▸ **Task objective**
Keep the pictures out. Copy every line of the listing exactly.

▸ **Recorded data**
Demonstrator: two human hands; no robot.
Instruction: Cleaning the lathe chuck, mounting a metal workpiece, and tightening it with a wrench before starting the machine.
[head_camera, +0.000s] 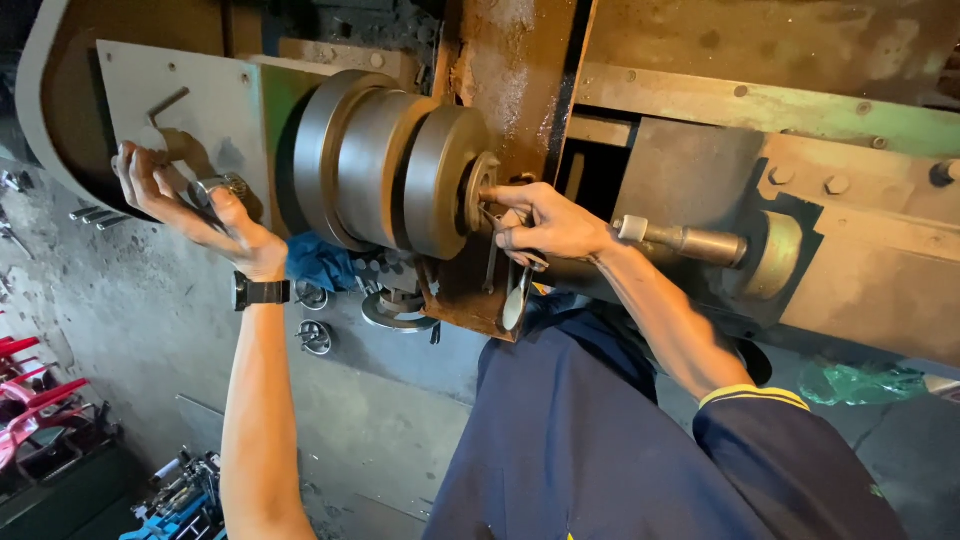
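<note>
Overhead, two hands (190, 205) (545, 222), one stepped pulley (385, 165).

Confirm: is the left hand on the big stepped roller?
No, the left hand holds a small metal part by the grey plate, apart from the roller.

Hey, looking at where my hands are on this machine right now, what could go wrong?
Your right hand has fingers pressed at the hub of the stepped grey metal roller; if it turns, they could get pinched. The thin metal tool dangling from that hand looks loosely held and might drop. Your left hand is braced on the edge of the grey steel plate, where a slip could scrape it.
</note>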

▸ **Expected answer**
Demonstrator: two human hands; no robot.
Instruction: Cleaning the lathe chuck, mounting a metal workpiece, and tightening it with a wrench before starting the machine.
[head_camera, +0.000s] 
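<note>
Overhead, two hands (190, 205) (545, 222), one stepped pulley (385, 165).

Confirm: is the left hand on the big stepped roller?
No, the left hand holds a small metal part by the grey plate, apart from the roller.

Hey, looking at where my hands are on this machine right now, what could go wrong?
Your right hand has fingers pressed at the hub of the stepped grey metal roller; if it turns, they could get pinched. The thin metal tool dangling from that hand looks loosely held and might drop. Your left hand is braced on the edge of the grey steel plate, where a slip could scrape it.
</note>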

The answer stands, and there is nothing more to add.